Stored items
----------------
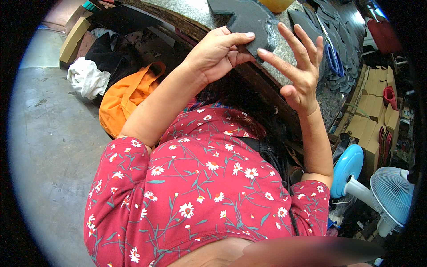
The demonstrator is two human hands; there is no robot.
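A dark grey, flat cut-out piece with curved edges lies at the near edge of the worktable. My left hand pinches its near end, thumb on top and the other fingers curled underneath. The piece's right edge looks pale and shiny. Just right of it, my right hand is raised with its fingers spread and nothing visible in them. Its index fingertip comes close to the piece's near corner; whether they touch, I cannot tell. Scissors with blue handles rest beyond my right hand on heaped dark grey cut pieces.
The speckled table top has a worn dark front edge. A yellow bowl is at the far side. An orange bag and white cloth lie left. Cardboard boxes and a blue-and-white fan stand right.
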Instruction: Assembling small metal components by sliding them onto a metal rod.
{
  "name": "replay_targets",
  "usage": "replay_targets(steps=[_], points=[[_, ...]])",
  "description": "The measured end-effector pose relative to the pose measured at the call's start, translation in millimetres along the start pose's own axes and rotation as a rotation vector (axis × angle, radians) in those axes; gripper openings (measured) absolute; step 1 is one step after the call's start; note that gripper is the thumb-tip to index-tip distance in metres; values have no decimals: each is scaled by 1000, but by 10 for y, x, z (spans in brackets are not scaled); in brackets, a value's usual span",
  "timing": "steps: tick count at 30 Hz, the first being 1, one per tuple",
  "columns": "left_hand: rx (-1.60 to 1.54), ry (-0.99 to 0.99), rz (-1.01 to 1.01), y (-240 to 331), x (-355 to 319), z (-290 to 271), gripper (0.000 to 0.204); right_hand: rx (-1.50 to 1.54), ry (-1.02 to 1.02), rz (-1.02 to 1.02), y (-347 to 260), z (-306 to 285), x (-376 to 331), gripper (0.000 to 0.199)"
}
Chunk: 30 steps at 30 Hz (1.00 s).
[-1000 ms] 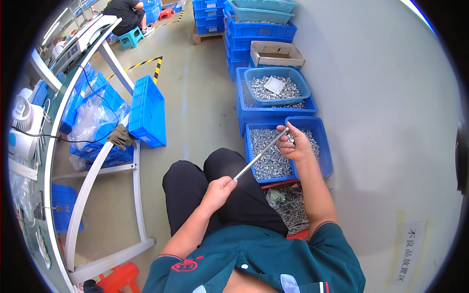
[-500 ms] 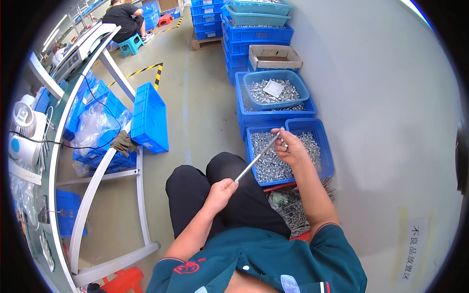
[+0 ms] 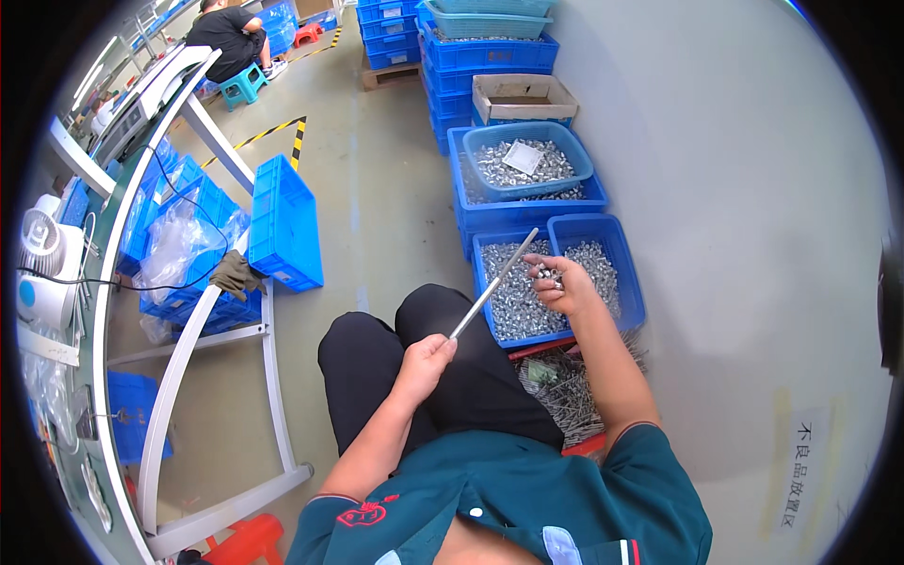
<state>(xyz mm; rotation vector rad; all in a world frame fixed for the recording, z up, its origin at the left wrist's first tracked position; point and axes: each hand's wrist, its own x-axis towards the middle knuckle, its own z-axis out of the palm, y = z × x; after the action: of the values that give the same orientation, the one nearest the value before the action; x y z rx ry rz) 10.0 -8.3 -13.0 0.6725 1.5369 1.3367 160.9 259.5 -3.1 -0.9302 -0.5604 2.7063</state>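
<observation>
The grey concrete floor [image 3: 377,207] carries a row of blue plastic crates along the pale wall [image 3: 753,188], set within arm's reach of the seated person so parts can be taken without rising. Nearest the knees, a divided blue crate [image 3: 629,282] holds heaps of small, shiny metal fittings [image 3: 513,297]; behind it a round-cornered blue basket [image 3: 527,160] sits on another crate, filled with the same bright pieces. Beside the right thigh lies a loose pile of thin grey metal rods [image 3: 565,400]. The left hand [image 3: 428,358] has its grip closed round the lower end of a slim, straight, smooth steel rod [image 3: 494,282], tilted up toward the crate so its tip meets the right hand [image 3: 560,282], whose grip pinches a few small fittings just above the heaps.
</observation>
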Motion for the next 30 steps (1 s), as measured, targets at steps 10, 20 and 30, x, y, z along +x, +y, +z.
replay_targets(steps=[10, 20, 30], points=[[142, 27, 84, 30, -38, 45, 26, 219, -241, -114, -86, 42, -32, 22], [266, 38, 113, 32, -35, 38, 27, 165, -243, -71, -154, 198, -110, 22], [274, 49, 155, 3, -46, 34, 25, 131, -225, -2, -222, 195, -110, 18]])
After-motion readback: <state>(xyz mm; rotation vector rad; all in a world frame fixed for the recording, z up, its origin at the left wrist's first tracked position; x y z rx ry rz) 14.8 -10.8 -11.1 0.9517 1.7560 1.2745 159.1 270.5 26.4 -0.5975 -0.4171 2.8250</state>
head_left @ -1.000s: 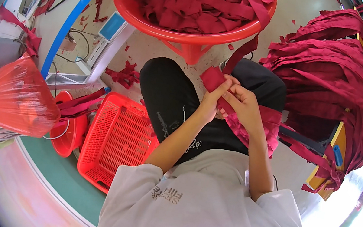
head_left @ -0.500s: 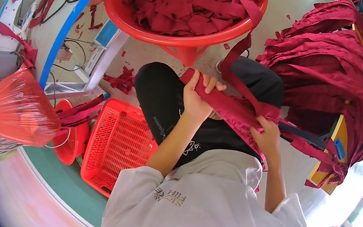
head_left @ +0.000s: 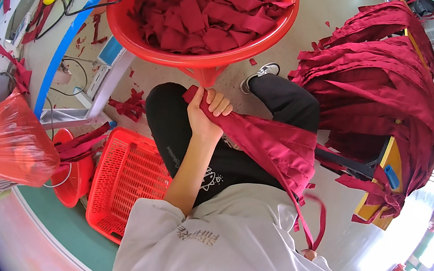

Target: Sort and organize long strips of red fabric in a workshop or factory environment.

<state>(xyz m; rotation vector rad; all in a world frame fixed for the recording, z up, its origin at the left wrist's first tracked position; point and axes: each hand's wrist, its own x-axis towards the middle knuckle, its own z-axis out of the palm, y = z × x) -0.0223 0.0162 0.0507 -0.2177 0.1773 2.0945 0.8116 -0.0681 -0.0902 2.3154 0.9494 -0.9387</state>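
Now your left hand [head_left: 206, 114] stays clamped on one end of the dark red fabric strip [head_left: 277, 147] over your lap, while your right hand [head_left: 310, 254] has drawn it taut past your hip.

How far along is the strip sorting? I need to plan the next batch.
Done: a thick stack of maroon strips hangs over the rack. In hand: the left hand grips a bundle of strips stretched toward the right hand. Left: the red basin looks full.

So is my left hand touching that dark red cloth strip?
Touching. The head view shows the left hand with fingers curled around the end of the dark red cloth strip.
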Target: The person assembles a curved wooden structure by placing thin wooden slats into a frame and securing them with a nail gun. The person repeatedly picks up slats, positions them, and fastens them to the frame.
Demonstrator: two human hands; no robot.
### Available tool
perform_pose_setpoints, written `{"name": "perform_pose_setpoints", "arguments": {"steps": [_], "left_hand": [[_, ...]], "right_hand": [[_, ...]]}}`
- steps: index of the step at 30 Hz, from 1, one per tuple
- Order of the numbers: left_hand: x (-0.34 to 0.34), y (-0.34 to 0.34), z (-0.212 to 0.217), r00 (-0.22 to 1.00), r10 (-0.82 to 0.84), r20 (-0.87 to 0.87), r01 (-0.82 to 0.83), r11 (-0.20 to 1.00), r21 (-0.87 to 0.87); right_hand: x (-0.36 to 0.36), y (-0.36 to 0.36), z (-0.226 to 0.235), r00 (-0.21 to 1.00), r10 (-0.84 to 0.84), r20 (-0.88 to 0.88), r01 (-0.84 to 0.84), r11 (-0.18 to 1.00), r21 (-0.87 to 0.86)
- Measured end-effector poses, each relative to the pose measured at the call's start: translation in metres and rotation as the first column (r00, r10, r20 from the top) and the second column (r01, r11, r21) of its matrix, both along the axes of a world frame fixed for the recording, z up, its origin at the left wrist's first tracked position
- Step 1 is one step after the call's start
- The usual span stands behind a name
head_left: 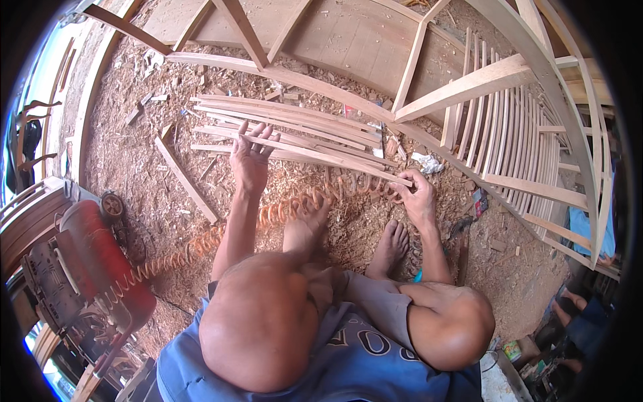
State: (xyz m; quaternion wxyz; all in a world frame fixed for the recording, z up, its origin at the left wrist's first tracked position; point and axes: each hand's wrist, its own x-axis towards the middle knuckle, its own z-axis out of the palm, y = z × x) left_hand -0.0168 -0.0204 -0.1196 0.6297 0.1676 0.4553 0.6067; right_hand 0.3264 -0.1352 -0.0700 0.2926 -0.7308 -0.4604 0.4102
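Note:
I hold a long, thin wooden slat (328, 156) slantwise over the floor with both hands. My right hand (416, 196) pinches its near right end between thumb and fingers. My left hand (250, 161) is around it farther left, palm up, with loosely curled fingers and the slat lying across them. Just beyond, several similar wooden slats (288, 112) lie side by side on the shavings. An orange coiled air hose (278, 213) runs beneath my hands, past my bare feet.
A red air compressor (110, 261) stands at the left. Wooden frames (321, 84) cross the far side, and a slatted wooden piece (516, 144) stands at the right. A loose wood strip (186, 179) and crumpled white paper (427, 162) lie on the shavings-covered floor. Another person's legs (573, 305) show at far right.

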Motion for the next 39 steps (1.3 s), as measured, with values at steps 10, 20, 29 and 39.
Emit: {"name": "perform_pose_setpoints", "arguments": {"steps": [10, 20, 29, 39], "left_hand": [[0.002, 0.001, 0.004, 0.999, 0.018, 0.035, -0.015, 0.997, -0.075], [-0.007, 0.005, -0.005, 0.999, -0.044, 0.029, 0.05, 0.972, -0.23], [0.107, -0.058, 0.05, 0.502, -0.762, 0.41, 0.864, 0.423, -0.272], [0.205, -0.04, 0.143, -0.578, -0.714, -0.396, 0.769, -0.638, 0.028]], "right_hand": [[-0.005, 0.002, 0.011, 0.999, -0.033, -0.022, 0.033, 0.999, -0.013], [0.007, 0.005, -0.002, 0.956, -0.009, -0.293, -0.02, 0.995, -0.096], [0.181, -0.183, 0.113, 0.909, -0.093, -0.406, -0.012, 0.969, -0.249], [0.186, -0.378, 0.169, 0.698, -0.658, -0.284, 0.628, 0.752, -0.199]]}}
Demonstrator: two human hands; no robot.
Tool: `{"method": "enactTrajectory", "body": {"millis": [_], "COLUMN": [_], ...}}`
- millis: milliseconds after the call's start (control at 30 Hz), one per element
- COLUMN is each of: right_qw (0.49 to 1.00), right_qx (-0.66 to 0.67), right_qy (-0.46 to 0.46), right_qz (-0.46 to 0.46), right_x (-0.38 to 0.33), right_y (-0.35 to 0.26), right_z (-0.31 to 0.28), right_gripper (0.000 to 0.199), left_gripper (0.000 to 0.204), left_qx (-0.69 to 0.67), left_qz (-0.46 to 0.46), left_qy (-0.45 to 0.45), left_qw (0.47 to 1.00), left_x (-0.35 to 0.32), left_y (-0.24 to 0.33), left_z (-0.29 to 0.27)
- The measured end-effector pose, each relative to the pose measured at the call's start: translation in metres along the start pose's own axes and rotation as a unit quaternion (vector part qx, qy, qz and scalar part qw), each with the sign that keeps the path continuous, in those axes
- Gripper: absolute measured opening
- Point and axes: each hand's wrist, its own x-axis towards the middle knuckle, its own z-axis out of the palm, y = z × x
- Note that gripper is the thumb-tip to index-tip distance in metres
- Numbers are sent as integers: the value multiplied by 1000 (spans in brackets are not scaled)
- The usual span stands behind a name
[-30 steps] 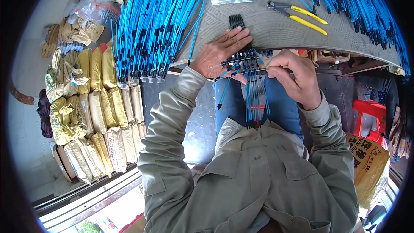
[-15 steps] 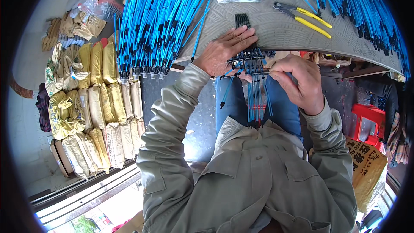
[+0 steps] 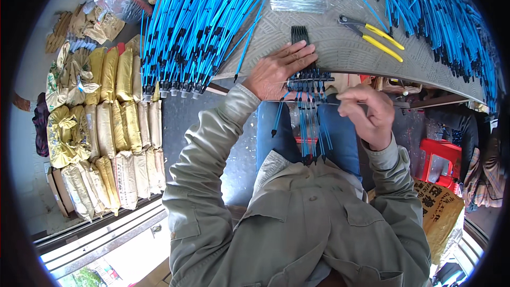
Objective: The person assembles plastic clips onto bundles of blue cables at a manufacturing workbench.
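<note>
A flat row of thin blue tubes with black fittings [image 3: 309, 82] lies across the table's near edge, its blue ends hanging above my lap. My left hand [image 3: 281, 69] rests on it, fingers stretched over the black parts; some skin shows beneath the row, so the thumb seems to be under it. Crossing the row is a thin silvery wire [image 3: 324, 103]. Just right of the tubes, my right hand [image 3: 369, 114] is closed, thumb and forefinger pinched at the wire's end. The fingertips partly hide that end. One blue tube [image 3: 277, 119] hangs aslant beside the left hand.
Blue tubes [image 3: 196, 37] are heaped at the table's left, with another heap [image 3: 435, 21] at the right. A bundle of cut wires [image 3: 297, 1] and yellow-handled pliers [image 3: 372, 37] lie on the patterned tabletop [image 3: 255, 48]. Sacks [image 3: 101, 127] stack at left; a red stool [image 3: 441, 162] stands right.
My right hand has drawn slightly down and away from the row, its fingers turning. My left hand stays on the tubes. The whole view has shifted a little.
</note>
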Motion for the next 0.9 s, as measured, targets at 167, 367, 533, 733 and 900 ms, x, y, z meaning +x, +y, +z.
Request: {"method": "enactTrajectory", "body": {"millis": [167,367,533,733,900], "right_qw": [993,946,834,854,863], "right_qx": [71,-286,-513,-466,-468], "right_qy": [64,-117,-198,-216,-180], "right_qz": [69,-96,-33,-81,-64], "right_x": [55,183,198,213,203], "right_y": [19,115,163,146,124], "right_z": [-34,-22,24,10,-1], "right_gripper": [10,12,14,13,9], "left_gripper": [83,87,87,87,88], "left_qx": [-7,-21,-35,-8,-34], "left_qz": [-5,-7,-8,0,2], "left_qy": [-10,-14,-13,-3,-3], "left_qw": [1000,1000,999,1000,999], "left_x": [4,6,-8,-7,-1], "left_y": [-8,-4,7,9,1], "left_z": [-5,-12,-4,-7,-6]}}
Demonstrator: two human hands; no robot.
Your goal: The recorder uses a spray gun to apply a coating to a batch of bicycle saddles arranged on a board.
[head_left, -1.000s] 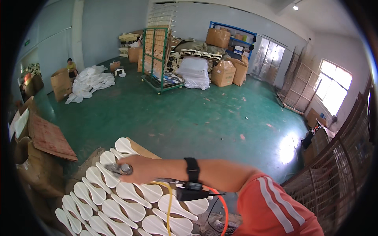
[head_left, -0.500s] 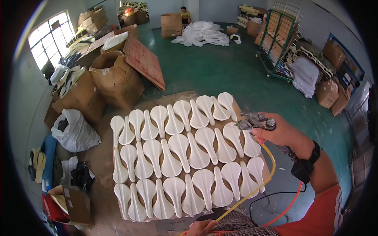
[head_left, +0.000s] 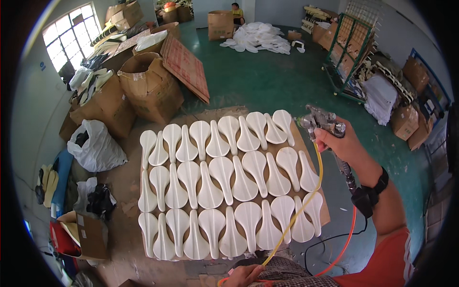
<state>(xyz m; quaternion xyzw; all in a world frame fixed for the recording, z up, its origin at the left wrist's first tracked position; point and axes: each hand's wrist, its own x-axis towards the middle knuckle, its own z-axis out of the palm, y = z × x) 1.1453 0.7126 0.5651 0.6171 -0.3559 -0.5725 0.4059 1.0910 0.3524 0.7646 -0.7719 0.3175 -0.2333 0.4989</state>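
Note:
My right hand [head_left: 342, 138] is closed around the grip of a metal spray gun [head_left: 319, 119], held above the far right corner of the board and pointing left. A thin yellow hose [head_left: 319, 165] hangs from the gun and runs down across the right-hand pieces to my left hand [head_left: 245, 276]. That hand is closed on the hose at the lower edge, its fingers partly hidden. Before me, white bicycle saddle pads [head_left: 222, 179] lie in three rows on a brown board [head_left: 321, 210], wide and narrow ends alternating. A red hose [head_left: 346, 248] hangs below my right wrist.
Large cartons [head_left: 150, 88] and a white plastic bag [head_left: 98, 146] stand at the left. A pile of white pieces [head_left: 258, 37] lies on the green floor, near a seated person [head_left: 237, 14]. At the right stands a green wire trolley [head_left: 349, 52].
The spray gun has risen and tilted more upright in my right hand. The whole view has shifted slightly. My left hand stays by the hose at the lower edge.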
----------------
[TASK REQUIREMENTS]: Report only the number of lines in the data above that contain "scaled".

[RESULT]: 2